ILNA editor Fatemeh Mahdiani tweeted that the report was removed after a security agency called the news agency and informed them that the target was the AEO building located next to the Barakat complex, and that no damage had been caused.
A person familiar with the attack told the Times that the attack was carried out by a quadcopter that appeared to have taken off from within Iran, not far from the targeted site.
An informed source from the Khatam al-Anbia Joint Air Defense Base denied on Wednesday that the incident was a drone attack, telling Iranian media that it was likely an act of sabotage.

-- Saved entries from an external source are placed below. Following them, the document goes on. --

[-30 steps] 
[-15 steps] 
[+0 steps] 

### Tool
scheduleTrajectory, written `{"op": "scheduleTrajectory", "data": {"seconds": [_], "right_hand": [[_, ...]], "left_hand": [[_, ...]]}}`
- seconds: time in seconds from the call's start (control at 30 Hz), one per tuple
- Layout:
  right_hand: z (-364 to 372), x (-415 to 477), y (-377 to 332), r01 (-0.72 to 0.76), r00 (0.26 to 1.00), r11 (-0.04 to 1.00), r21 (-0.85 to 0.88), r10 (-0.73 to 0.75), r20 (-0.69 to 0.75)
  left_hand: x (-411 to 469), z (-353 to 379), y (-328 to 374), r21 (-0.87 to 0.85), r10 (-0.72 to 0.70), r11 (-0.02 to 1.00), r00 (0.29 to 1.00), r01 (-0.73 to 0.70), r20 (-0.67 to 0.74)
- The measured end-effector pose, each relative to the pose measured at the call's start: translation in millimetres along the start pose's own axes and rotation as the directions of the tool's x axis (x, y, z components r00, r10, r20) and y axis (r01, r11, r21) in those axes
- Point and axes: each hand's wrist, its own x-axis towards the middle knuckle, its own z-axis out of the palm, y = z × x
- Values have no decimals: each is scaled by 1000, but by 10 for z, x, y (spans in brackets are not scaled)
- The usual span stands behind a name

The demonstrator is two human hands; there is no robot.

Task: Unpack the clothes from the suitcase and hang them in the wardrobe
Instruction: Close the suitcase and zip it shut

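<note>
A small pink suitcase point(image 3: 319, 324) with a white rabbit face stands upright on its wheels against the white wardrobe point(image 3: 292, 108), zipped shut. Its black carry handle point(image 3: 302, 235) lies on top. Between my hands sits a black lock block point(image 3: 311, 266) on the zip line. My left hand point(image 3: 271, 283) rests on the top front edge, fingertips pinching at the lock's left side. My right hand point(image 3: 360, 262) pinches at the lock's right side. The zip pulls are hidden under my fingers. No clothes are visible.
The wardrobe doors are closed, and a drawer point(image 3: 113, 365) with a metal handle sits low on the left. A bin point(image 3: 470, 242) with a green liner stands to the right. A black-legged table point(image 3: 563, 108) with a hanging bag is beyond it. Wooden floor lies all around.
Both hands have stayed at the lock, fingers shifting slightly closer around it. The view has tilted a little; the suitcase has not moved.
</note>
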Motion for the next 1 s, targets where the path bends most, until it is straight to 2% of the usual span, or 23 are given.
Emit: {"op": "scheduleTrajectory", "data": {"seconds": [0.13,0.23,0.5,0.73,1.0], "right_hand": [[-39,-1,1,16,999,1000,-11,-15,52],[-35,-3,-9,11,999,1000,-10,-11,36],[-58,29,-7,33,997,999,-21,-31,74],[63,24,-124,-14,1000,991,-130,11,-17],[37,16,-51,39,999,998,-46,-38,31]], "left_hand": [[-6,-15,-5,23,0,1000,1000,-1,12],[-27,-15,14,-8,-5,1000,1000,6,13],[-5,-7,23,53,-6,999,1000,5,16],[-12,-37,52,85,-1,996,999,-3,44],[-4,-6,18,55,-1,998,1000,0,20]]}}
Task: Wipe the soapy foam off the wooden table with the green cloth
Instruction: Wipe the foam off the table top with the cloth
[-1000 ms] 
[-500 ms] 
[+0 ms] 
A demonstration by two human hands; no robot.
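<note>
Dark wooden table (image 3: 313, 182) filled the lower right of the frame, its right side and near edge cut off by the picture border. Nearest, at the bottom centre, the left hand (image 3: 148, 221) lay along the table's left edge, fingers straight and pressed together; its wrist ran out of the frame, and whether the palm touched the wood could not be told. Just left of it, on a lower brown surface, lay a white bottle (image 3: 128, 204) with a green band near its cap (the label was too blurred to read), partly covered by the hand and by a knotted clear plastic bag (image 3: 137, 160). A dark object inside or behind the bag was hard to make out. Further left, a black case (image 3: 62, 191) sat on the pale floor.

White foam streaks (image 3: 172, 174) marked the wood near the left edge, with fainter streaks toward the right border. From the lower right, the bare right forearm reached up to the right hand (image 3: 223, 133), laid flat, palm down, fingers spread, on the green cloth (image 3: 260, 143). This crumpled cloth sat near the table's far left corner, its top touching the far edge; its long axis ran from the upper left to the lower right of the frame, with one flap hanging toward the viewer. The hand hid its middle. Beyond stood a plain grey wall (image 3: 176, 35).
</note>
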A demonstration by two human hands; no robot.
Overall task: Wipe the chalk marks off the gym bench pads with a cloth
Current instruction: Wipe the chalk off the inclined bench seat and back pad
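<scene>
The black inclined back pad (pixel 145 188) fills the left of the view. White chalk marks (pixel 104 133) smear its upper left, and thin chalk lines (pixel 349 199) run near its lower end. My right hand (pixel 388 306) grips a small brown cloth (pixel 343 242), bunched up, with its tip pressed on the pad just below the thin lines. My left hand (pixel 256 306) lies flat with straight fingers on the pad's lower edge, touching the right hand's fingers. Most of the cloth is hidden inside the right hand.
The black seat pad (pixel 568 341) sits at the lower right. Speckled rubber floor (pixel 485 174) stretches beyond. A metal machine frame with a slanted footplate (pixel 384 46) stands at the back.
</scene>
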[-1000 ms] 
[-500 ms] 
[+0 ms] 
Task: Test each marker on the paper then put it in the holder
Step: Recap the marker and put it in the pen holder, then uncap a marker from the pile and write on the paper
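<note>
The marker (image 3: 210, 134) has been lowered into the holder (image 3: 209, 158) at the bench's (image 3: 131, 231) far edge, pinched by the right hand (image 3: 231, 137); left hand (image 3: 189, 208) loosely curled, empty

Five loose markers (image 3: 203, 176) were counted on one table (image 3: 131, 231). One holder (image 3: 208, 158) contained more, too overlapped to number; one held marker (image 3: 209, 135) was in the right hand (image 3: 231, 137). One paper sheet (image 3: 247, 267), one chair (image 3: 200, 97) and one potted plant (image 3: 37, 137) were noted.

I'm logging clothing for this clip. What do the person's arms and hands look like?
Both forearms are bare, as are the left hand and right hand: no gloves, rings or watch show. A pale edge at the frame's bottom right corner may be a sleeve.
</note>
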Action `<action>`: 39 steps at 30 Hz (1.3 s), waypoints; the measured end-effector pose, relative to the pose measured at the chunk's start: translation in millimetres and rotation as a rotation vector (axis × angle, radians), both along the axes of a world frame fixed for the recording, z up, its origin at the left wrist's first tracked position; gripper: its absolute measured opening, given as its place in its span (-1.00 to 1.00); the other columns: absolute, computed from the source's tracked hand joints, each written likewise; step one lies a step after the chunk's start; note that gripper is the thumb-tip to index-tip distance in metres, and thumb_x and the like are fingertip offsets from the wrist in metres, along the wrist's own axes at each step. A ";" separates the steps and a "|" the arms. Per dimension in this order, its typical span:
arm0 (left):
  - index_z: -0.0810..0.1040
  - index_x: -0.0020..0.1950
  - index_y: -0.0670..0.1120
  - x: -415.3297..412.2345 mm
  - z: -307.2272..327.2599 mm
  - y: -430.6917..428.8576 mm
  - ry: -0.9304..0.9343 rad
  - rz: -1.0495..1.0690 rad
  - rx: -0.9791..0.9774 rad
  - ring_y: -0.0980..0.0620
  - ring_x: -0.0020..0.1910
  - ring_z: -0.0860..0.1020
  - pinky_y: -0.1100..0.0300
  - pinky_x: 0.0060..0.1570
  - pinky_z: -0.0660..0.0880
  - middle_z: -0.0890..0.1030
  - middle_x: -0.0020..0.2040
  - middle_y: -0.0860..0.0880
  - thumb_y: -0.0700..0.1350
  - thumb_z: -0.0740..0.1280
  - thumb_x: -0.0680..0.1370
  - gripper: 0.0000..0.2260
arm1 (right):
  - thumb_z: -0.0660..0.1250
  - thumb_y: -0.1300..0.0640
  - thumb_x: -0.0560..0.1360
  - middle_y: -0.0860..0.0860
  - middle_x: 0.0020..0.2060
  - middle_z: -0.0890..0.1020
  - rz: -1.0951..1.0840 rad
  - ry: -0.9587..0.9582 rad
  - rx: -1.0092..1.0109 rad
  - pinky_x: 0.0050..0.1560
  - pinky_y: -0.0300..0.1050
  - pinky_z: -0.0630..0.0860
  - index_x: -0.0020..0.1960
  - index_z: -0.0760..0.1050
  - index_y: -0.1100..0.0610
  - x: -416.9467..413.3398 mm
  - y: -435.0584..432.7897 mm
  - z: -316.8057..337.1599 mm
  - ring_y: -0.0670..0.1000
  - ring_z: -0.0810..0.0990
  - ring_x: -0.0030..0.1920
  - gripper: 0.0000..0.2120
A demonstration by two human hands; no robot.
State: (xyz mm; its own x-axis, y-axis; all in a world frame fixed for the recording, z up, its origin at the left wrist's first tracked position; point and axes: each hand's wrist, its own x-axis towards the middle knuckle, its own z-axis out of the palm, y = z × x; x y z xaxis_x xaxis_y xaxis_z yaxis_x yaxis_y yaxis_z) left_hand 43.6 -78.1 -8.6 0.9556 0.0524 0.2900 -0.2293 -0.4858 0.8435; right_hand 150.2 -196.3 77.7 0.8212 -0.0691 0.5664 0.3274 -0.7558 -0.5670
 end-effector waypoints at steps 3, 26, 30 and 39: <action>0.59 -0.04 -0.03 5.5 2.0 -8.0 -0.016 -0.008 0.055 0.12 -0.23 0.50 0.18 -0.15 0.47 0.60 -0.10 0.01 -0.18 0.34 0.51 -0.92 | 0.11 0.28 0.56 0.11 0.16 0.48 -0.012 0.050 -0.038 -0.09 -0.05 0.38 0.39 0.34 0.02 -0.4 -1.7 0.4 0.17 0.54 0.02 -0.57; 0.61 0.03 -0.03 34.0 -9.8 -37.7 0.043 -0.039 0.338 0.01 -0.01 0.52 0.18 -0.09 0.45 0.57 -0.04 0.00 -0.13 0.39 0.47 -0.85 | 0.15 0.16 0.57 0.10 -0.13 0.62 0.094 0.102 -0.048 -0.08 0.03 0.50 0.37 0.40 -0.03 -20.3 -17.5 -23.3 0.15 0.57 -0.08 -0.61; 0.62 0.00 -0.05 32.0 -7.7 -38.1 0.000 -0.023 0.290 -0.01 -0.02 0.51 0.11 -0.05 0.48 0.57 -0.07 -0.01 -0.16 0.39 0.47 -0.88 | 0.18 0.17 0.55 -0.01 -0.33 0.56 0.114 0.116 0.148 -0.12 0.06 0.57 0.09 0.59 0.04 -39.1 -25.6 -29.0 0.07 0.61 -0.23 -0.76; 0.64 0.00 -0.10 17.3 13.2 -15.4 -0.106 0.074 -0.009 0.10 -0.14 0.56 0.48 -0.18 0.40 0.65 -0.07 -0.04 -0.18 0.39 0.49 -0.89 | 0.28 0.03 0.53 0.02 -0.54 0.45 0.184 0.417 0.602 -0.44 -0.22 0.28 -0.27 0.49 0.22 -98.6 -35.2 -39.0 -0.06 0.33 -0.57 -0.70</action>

Despite Iranian claims on Wednesday, both in July 2020 and April 2021, the Islamic Republic initially lied to the global media in trying to downplay sabotage operations of key nuclear facilities at Natanz.
In both cases, Iranian officials initially claimed that the damage was minor and a routine accident.
These officials admitted that Iran’s centrifuge program for enriching uranium was massively set back only several days after the two Natanz incidents, when The Post and others reported the real full extent of the damage.
Both operations were attributed by foreign sources to the Mossad, which the Post was able to validate.
The update regarding the IAEO facility comes at a sensitive time for Tehran.
On one hand, the US, Iran and the world powers recently finished a sixth round of negotiations in Vienna to resolve the nuclear standoff, with no new meetings yet scheduled.
Leaks from all parties to the negotiations suggest that the sides could reach a deal between now and mid-August when a new Iranian administration takes power.
However, there are clearly still differences between them, and this latest incident could either undermine Iran’s negotiating position or undermine trust between the parties – regardless of who might be responsible.
In addition, Ebrahim Raisi was declared the winner of Iran’s presidential race on Saturday and he has been giving speeches and trying to project a powerful image on the world stage.
This latest incident could undermine his efforts to roll out his aura of strength – or could empower him to clean out political rivals from the outgoing administration.
The incident also comes just days after Iran’s Bushehr Nuclear Power Plant underwent an emergency shutdown.
The IAEO reported that a technical defect led to the power plant being temporarily shut down and disconnected from the national electricity grid, according to the Iranian Fars News Agency.
The organization stated that the plant would be reconnected to the electricity grid in a matter of days.
As of Tuesday, repairs at the Bushehr power plant were still ongoing.